On the other hand, spontaneous recanalization can occur before the 3 hours,6 but this phenomenon is not always accompanied by an immediate correlation with clinical improvement in the so-called stunned brain syndrome.22 In these cases, the treating physician is unable to suspect early resolution of the occlusion.
The rationale of tPA use remains in its acceleration of clot lysis in the cerebral arteries leading to earlier reperfusion.19 Its lack of efficacy may be attributable to establishment of an already sustained lesion or development of spontaneous recanalization. In both cases, tPA administration will not only increase the risk of hemorrhagic transformation but will also exert its cytotoxic effect on the brain cells.23,24
In the 0- to 3-hour window, the short time from symptom onset allowed selection of patients with CT-based criteria. Within this time, it is very likely that the artery remains occluded with a considerable amount of savable tissue at risk.6 Beyond this time point, there is a greater heterogeneousness among patients, thus information about indexes of cerebral injury and perfusion status become necessary for an adequate selection. Improved brain imaging methods such as TCD or MRI are becoming available in the emergency routine. Our study showed that they constitute valuable diagnostic tools, allowing safe and effective thrombolytic treatment in as high as 77% of the patients in the 3- to 6-hour window. They are even suitable to detect those patients who are not likely to benefit from thrombolytic therapy, avoiding tPA administration; this may explain that a higher rate of patients in the 3- to 6-hour group experienced a neurological improvement.

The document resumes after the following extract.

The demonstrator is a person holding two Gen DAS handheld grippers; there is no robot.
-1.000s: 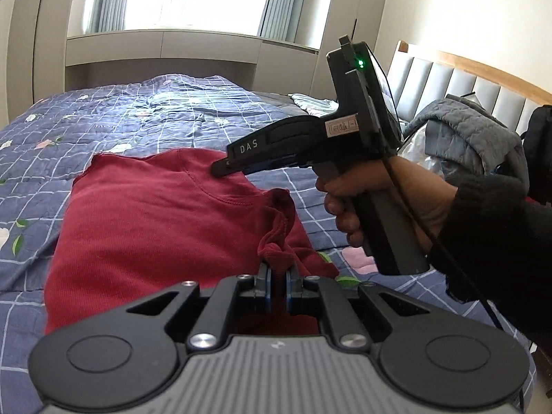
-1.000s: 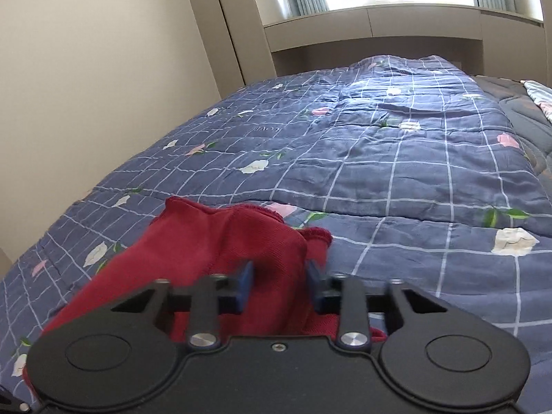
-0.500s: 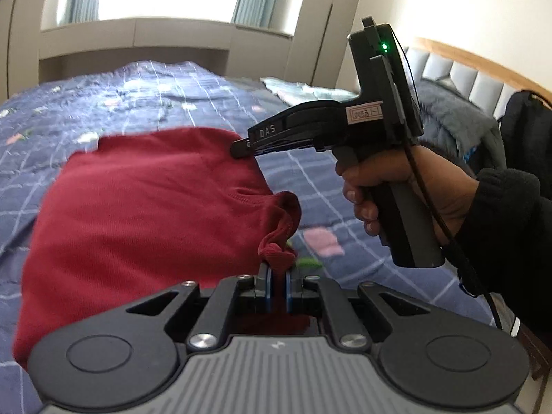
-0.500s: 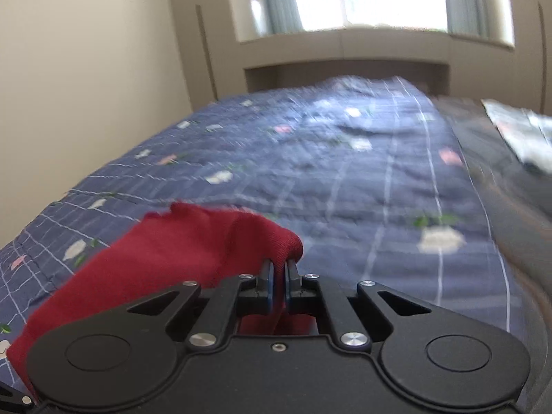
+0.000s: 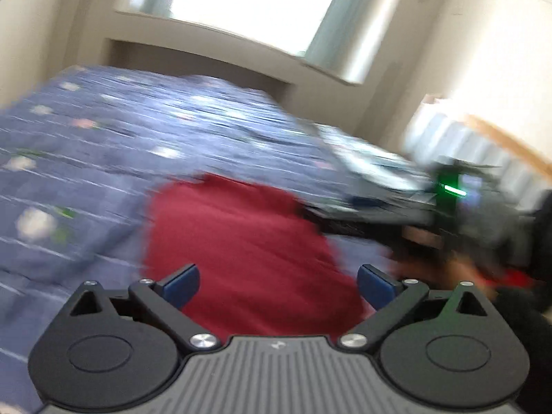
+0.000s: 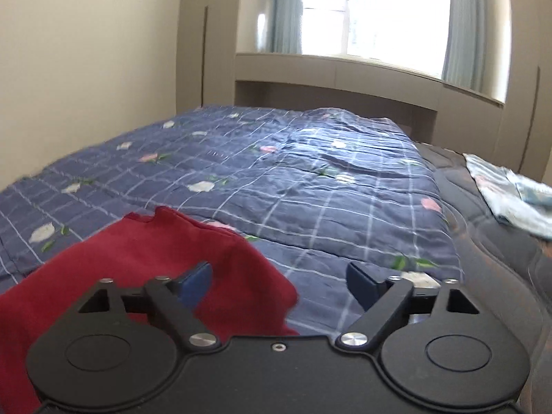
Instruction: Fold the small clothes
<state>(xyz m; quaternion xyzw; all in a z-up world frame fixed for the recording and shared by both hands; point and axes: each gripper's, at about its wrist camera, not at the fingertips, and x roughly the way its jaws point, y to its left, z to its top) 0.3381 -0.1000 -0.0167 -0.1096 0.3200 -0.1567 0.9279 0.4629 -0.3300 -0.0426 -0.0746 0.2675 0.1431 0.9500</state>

This study is not designed to demonstrate that tPA should be administrated in the 3- to 6-hour window to stroke patients but to prove that an accurate selection may safely increase the number of treatable patients that, unfortunately with conventional criteria, is generally not >10% of all stroke cases. The criteria for selection may be discussable and vary, depending on the availability of each center.
Conclusions
tPA treatment can be safely and effectively extended to the 3- to 6-hour window using multimodal TCD/MRI selection criteria. Not using these criteria in the 3- to 6-hour window avoids potentially effective treatment in a high rate of patients. Further studies with improved selection methods need to be addressed to enlarge the therapeutic window of tPA administration.
Received September 12, 2004; revision received November 17, 2004; accepted November 25, 2004.